How to perform CompCor on HCP fMRI data in R

This is a guest post written by Damon Pham. Damon is a recent graduate from Indiana University, where he was a Wells Scholar (the highest honor for incoming IU students) and all around extraordinaire. He has been part of my research group for the last several years, where one of his main focuses has been developing software to advance and facilitate research using CIFTI-format data (more on that in a future post!). He has also been working on methods for outlier detection in fMRI data. In that work we decided to use aCompCor as a preprocessing step before outlier detection. Since we are using CIFTI-format HCP fMRI data, figuring out how to actually do aCompCor was an undertaking. Below, Damon describes why and how he did this. We hope this is useful for other researchers wanting to use CompCor on CIFTI-format data in the HCP and beyond.

Word to the wise: Damon is currently applying to graduate schools, so keep an eye out for him! He will no doubt go on to do amazing work.

Take it away, Damon!

What is aCompCor?

There are many sources of noise in fMRI, and perhaps many more ways to clean it up. One such technique is anatomical CompCor (aCompCor), first presented by Behzadi et. al. (2007). Numerous studies including Muschelli et. al. (2014) and Ciric et. al. (2017) have demonstrated its effectiveness for attenuating the effects of motion and improving functional connectivity estimates, among other benchmarks, compared to alternatives. aCompCor is also quite simple in theory. It's based on the observation that the BOLD signal in white matter (WM) and cerebrospinal fluid (CSF) is not neuronal in origin. Thus, variation common to gray matter and WM or CSF should be artifactual (e.g. due to motion, heartbeat, respiration, scanner drift). aCompCor regresses the top few principal components (PCs) within WM and CSF from the grey matter, thereby removing shared variation thought to represent noise.

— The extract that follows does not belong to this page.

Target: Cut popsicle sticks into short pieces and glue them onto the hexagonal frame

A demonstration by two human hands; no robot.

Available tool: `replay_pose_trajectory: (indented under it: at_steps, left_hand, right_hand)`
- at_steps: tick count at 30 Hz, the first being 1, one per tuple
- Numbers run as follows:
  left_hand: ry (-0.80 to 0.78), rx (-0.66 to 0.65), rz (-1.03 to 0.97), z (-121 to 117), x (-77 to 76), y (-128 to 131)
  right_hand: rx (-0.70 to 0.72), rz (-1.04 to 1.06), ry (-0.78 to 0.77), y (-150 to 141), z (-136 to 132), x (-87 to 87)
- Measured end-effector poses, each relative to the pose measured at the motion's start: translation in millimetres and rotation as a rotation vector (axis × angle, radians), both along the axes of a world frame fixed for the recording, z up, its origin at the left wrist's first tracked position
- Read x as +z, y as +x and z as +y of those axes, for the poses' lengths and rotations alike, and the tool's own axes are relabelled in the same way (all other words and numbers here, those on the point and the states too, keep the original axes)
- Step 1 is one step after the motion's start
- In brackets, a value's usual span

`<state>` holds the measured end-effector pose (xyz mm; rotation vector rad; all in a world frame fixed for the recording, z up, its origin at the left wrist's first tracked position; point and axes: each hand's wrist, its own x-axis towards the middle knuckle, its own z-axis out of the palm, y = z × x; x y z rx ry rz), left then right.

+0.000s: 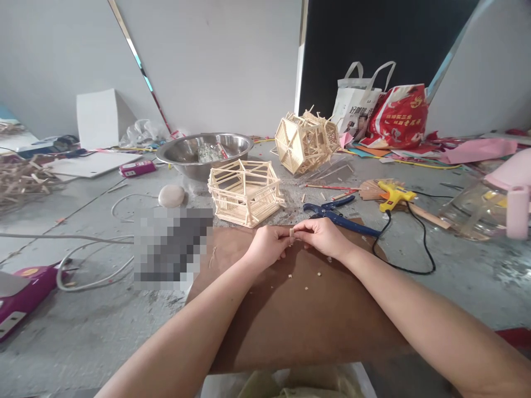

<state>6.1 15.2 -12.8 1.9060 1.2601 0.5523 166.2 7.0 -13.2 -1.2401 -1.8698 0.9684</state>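
Note:
Over the brown board [307, 326], my left hand [267, 247] and my right hand [323, 236] meet, their fingertips pinching a short piece of wooden stick [291, 236] held upright between them. Several tiny wood bits [319, 273] lie on the board below. Just beyond my left hand stands a hexagonal stick frame [246, 193] with an open top. A larger hexagonal stick model [307, 141] rests tilted farther back. Past my right hand lie blue cutting pliers [340, 215].
A yellow glue gun [394, 196] with a black cord sits to the right, near a clear jug with a pink lid [477, 210]. A metal bowl [178, 155] stands behind the frame. Power strips [31, 296] and grey cables lie left. Bags [398, 119] stand at the back.

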Motion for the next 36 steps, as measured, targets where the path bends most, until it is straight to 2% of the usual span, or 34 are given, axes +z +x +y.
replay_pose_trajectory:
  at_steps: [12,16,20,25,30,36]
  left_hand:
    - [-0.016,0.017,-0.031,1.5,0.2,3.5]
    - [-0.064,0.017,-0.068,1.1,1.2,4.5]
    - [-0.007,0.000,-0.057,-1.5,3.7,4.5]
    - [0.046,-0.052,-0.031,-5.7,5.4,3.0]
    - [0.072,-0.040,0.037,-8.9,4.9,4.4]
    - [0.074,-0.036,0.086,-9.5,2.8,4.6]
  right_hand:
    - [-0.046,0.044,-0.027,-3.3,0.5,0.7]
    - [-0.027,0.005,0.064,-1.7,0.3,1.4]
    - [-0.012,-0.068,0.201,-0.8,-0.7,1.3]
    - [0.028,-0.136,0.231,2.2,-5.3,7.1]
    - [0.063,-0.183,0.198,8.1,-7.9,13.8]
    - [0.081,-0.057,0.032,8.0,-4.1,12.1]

We've observed that aCompCor is really good at attenuating trends and sudden shifts in the data. Both patterns are not of neuronal origin, and later analyses such as functional connectivity assume that they have been eliminated. Let's see an example of aCompCor in action! Here's the timecourse of an arbitrary grey matter voxel before and after aCompCor-5 (five WM PCs and five CSF PCs):

The first cortical WM PC (red) mimics the low-frequency trend (blue) while also following sudden changes. After all ten WM or CSF PCs are regressed from the data (bottom plot), minimal low-frequency variation remains even though no explicit high-pass filtering was performed. (In practice, though, we've found that using aCompCor and discrete cosine transform (DCT) bases in a combined regression most effectively detrends fMRI data.) Other popular detrending methods, such as the DCT by itself or smoothing spline regression, are susceptible to missing or exacerbating any high-frequency artifacts—see Figure 2 in Cheveigné and Arzounian (2018).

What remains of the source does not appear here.